"A Auschwitz, Pilecki reste un soldat, un insurgé : à ses yeux, son statut de détenu n'est qu'une couverture, ce dont rend compte le titre choisi pour raconter cette histoire. Certes, pour les historiens, le "Rapport W" désigne un court texte de 1943, une première version du récit qui est ici adapté, mais cette appellation permet de mettre en valeur le lexique de l'espionnage et du contre-espionnage dont Pilecki use dans son témoignage final : à l'origine, tous les noms y sont d'ailleurs cryptés, et la "clé" ayant été perdue, seule une partie des membres du réseau ont pu être identifiés.
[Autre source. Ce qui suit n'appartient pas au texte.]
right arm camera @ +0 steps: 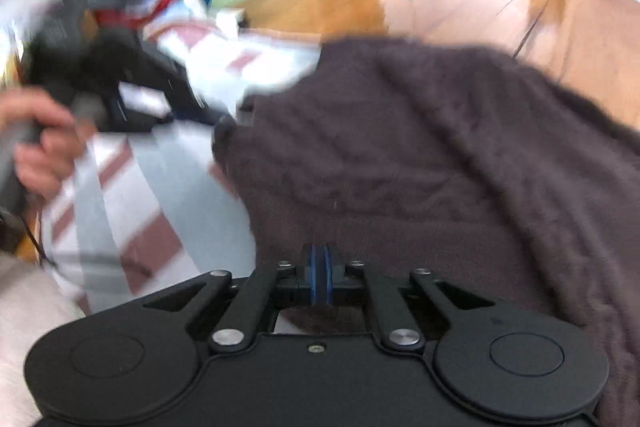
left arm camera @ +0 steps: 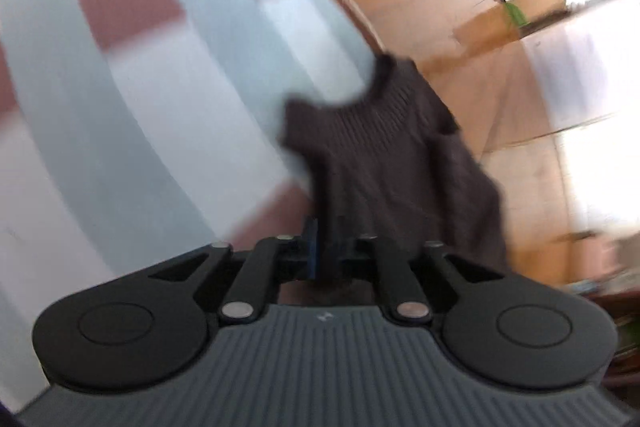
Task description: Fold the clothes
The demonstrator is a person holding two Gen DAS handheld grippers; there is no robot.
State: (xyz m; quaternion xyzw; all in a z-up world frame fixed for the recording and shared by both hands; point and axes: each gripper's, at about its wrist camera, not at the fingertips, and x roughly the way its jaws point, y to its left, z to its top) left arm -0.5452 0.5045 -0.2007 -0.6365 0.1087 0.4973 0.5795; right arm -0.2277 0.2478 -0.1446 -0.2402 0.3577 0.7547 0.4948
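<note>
Right wrist view: dark ribbed sweater [right arm camera: 420, 155] lies rumpled, blurred.

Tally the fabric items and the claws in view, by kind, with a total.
Dark brown knit sweater: 1
Striped cloth in white, grey-blue and red-brown: 1
Claws, the left claw and the right claw: 2
Total: 4

Striped cloth [left arm camera: 132, 75] motion-blurred; dark sweater [right arm camera: 420, 155] cut off at right edge.
</note>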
Et puis "W", c'est aussi Georges Perec et de nouveau Auschwitz, "l'Histoire avec sa grande hache [...] : la guerre, les camps*". Le narrateur de W de Perec refuse lui aussi d'être un héros, mais en double inversé de Pilecki, il est réticent à témoigner : "Je m'y résous aujourd'hui, poussé par un nécessité impérieuse, persuadé que les événements dont j'ai été le témoin doivent être révélés et mis en lumière. [...] Longtemps j'ai voulu garder le secret sur ce que j'avais vu ; il ne m'appartenait pas de divulguer quoi que ce soit sur la mission que l'on m'avait confiée, d'abord parce que, peut-être, cette mission ne fut pas accomplie - mais qui aurait pu la mener à bien ?"
Comme le fait Pilecki, cette bande dessinée manie donc les codes de l'espionnage : le vertige des chiffres (matricules, identités du réseau, décompte des jours, des morts) mais aussi des sigles que Gaétan pousse jusqu'au cocasse."
*, Georges Perec, W ou le souvenir d'enfance, L'Imaginaire Gallimard, 1993 (Denoël, 1975)
A propos du rapport Pilecki, Isabelle Davion, postface à Le Rapport W, infiltré à Auschwitz, Gaétan Nocq, Daniel Maghen, 2019.